Merhabalar, yaklaşık 2 yıldır kendi içimde kaybolmuş gibi hissediyorum. Hem maddi hem manevi olarak yapmam gereken şeylerin farkında olmama rağmen asla harekete geçecek gücü, isteği kendimde bulamıyorum. Bir şeyler yapıyor olsam da genelde anlık oluyor. Bu durum hem akademik hayatımı hem de ruhsal durumumu gerçekten kötü etkiliyor. Hayatıma dışarıdan baktığım zaman çözülemeyecek bir sorun yok çok şükür. Buna rağmen uzun süreli duygu yaşayamıyorum. Mutluluk, üzüntü, sevinç, sinir hepsi anlık olarak hayatımda yer ediyor. En kötü şey ise eğer gerçekten harekete geçebilirsem çok fazla şey başarabileceğimin farkındayım hem maddi hem manevi olarak, çünkü geçmişte yaptım. Yine yapabilirim. Ama bunun bilincinde olmak bile beni motive etmeye 1-2 saatten fazla yetmiyor. Düz, hissiyatsız, amaçsız ve sade hayatıma geri dönüyorum. Artık yıpranmaya başladım ve bu durumdan çıkması git gide daha da zor olacak gibi geliyor. Sanki yaşama beni gerçekten bağlayacak bir şey, amaç, hedef vs bulsam eski motivasyonum her alanda yerine gelecek gibi.. Ama bulamıyorum. Belki benzer süreçten geçmiş ve aydınlığa ulaşmış kişiler vardır. Daha önce düşünemediğim bir yol, tavsiye, öneri istiyorum sizlerden bu çukurdan çıkabilmek için...
Işıkla kalın.
Ben de aynı durumu yaşadım, hatta yaşamaya devam ettiğimi söyleyebilirim. Siz de sanırım bu paylaşımınızı içinde bulunduğunuz durumun pik noktasında yapmış olmalısınız.

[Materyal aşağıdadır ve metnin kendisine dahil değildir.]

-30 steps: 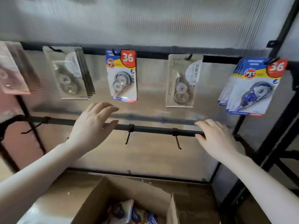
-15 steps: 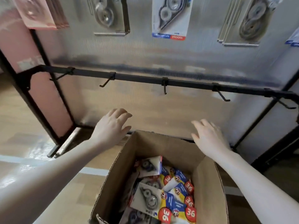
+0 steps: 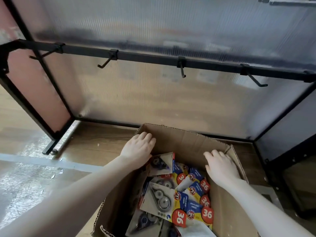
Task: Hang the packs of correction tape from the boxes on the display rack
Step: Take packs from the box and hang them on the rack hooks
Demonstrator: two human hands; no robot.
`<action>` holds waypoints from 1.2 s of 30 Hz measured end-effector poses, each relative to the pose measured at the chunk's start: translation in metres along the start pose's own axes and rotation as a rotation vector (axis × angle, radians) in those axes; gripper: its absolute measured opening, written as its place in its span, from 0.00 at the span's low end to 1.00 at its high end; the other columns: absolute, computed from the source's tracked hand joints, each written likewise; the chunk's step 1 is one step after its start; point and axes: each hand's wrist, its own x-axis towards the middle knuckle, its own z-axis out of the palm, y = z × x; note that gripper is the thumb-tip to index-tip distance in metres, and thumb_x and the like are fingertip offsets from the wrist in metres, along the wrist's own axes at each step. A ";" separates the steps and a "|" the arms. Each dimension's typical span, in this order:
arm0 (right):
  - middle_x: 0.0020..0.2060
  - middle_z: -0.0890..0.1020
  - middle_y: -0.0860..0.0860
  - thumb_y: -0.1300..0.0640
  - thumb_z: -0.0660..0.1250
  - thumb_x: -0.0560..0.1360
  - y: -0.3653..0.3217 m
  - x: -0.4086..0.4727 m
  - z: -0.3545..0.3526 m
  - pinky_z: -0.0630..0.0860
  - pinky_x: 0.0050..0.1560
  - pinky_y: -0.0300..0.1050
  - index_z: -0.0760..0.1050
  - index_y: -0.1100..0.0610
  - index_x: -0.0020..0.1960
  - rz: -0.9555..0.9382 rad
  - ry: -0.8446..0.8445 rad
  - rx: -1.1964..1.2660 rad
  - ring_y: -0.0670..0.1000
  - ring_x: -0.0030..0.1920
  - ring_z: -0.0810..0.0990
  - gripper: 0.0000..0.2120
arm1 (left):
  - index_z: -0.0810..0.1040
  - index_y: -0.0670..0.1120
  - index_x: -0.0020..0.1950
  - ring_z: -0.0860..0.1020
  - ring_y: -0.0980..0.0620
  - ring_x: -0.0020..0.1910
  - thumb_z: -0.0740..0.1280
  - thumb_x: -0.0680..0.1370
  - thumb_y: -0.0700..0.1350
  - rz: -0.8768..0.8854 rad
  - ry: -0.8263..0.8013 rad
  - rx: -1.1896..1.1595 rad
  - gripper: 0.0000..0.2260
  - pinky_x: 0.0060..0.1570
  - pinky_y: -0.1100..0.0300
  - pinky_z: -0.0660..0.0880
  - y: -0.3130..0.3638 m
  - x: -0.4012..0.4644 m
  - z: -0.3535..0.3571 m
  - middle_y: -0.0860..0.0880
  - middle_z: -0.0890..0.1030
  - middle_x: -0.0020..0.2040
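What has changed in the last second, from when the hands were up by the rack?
Both hands came down from the rail: left hand and right hand now reach into the cardboard box, holding nothing yet. The packs lie untouched; the rail's hooks stay bare.

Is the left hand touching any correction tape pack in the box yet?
Cannot tell. In the head view the left hand hovers at the cardboard box far corner; its palm overlaps the grey pack, but no contact or gap shows.

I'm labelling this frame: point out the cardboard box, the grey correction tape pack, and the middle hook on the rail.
cardboard box (image 3: 186, 139), head view, inner far wall.
grey correction tape pack (image 3: 158, 199), head view, blister centre.
middle hook (image 3: 182, 70), head view, its shaft.
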 end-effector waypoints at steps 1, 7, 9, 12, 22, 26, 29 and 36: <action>0.65 0.71 0.52 0.54 0.56 0.80 0.001 0.001 0.008 0.66 0.64 0.46 0.62 0.52 0.71 0.007 -0.020 0.006 0.52 0.64 0.69 0.20 | 0.65 0.45 0.69 0.66 0.46 0.65 0.62 0.77 0.52 -0.005 -0.023 0.009 0.23 0.63 0.54 0.65 0.002 0.005 0.003 0.46 0.68 0.65; 0.66 0.69 0.52 0.55 0.57 0.79 0.000 0.004 0.044 0.64 0.66 0.45 0.60 0.52 0.72 0.022 -0.104 0.038 0.52 0.66 0.68 0.21 | 0.64 0.44 0.69 0.64 0.45 0.66 0.65 0.76 0.53 -0.095 -0.278 -0.132 0.25 0.63 0.51 0.66 0.013 0.033 0.037 0.45 0.67 0.67; 0.65 0.70 0.52 0.56 0.56 0.80 0.000 0.005 0.053 0.65 0.65 0.44 0.61 0.53 0.71 0.013 -0.114 0.037 0.52 0.66 0.68 0.20 | 0.64 0.44 0.69 0.66 0.45 0.65 0.66 0.75 0.55 -0.115 -0.339 -0.194 0.27 0.62 0.51 0.67 0.015 0.038 0.052 0.45 0.68 0.67; 0.65 0.71 0.52 0.57 0.56 0.79 0.001 0.009 0.062 0.65 0.64 0.45 0.62 0.54 0.70 0.018 -0.126 0.044 0.52 0.65 0.69 0.19 | 0.63 0.45 0.71 0.66 0.45 0.66 0.68 0.73 0.58 -0.105 -0.434 -0.268 0.31 0.62 0.53 0.67 0.016 0.043 0.072 0.45 0.67 0.68; 0.65 0.70 0.53 0.54 0.60 0.78 0.003 0.019 0.085 0.67 0.63 0.44 0.59 0.56 0.71 0.025 -0.202 0.119 0.52 0.65 0.70 0.23 | 0.62 0.48 0.71 0.68 0.44 0.65 0.75 0.64 0.60 -0.248 -0.533 -0.485 0.41 0.62 0.52 0.68 0.017 0.042 0.114 0.45 0.67 0.67; 0.67 0.69 0.55 0.54 0.59 0.78 0.002 0.020 0.097 0.67 0.63 0.45 0.54 0.57 0.73 0.016 -0.302 0.168 0.54 0.66 0.69 0.27 | 0.66 0.44 0.63 0.67 0.43 0.62 0.76 0.62 0.60 -0.283 -0.535 -0.359 0.38 0.58 0.53 0.68 0.022 0.040 0.112 0.44 0.67 0.63; 0.69 0.66 0.57 0.56 0.59 0.78 0.001 0.022 0.105 0.66 0.65 0.47 0.49 0.57 0.75 0.021 -0.374 0.215 0.55 0.68 0.67 0.30 | 0.68 0.44 0.60 0.65 0.45 0.61 0.75 0.63 0.61 -0.210 -0.522 -0.169 0.34 0.56 0.55 0.66 0.022 0.037 0.107 0.44 0.67 0.61; 0.65 0.73 0.54 0.58 0.60 0.78 0.000 0.025 0.110 0.73 0.61 0.48 0.60 0.56 0.69 0.066 -0.379 0.304 0.53 0.63 0.73 0.21 | 0.63 0.46 0.62 0.72 0.39 0.57 0.69 0.72 0.42 -0.194 -0.535 -0.281 0.23 0.48 0.52 0.69 0.020 0.036 0.094 0.41 0.70 0.60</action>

Şuna inanıyorum ki yaşantılarımızın kontrolü bizim elimizde değil. Değiştirmek istediğimiz çok şey var. Bir akış var... O akış bize çizilmiş bir akış...
Bir şey gerçekleşmiyorsa henüz doğru zaman gelmemiştir diye bir söz vardır hepimiz duymuşuzdur.
Ben de bunu düşünerek kendimi rahatlatmayı ve yapamadıklarım için kendimi suçlamayı bıraktığımı düşünüyorum.
Aksi halde kendimi istemsizce derin bir depresyona sürükleyeceğimin farkındayım.
Pek çok şeyi değiştiremememin, idealimdeki yaşam tarzımı kuramamış olmamın en büyük nedenlerinin başında maddi durum ve aile bağları geliyor. Bir güç var ve o güç benim aile bağlarımı keserek, bağımsız hareket etmemi engelliyor. İstesem bulunduğum yerden ayrılıp, herşeyi terkedip sadece kendi hedefime odaklanabilecek gücüm olduğu halde bunu şu an yapmamam gerektiğinin farkındayım. Yani doğru zaman benim için henüz gelmedi.
Hatta şunu da bilemem belki de kendim için doğru zannettiğim yol da doğru tercih olmayabilir. Her şey iyi olacak derken, o yoldan giderken daha da zorlanabilirim. Böyle bir ihtimali de göz ardı etmiyorum.
Bir başka açıdan kendi özeleştirimi yaptığımda ise en büyük takıntılarımdan birinin
mükemmeliyetçilik olduğunu keşfettim.
Mükemmeliyetçilik kulağa iyi bir şeymiş gibi gelse de hiç de iyi bir şey değil! Bunu aşmaya kırmaya çalışıyorum. Hepimizin hataları günahları var, olmaya da devam edecek. Bizi biz yapan, güzel yapan hatalarımızı kabullenmeliyiz.
Diğer bir noktada
kişisel ataleti yenmek, başka bir deyişle tembellik halimizi kırarak harekete geçme eyleminde bulunmak.
Bu konularda youtube üzerinde bazı psikologların güzel videoları var. Onları izlemek de bana pozitif anlamda katkıda bulundu.
Dileyenlere böyle bir öneride bulunabilirim.
Sonuç olarak öğrendiğim hayatımla ilgili ne tek başına aklımla, ne tek başına kalbimle hareket etmemeyi, her ikisinin de sesini dinleyip ve harmanladıktan sonra yoluma devam etmeye çalışıyorum.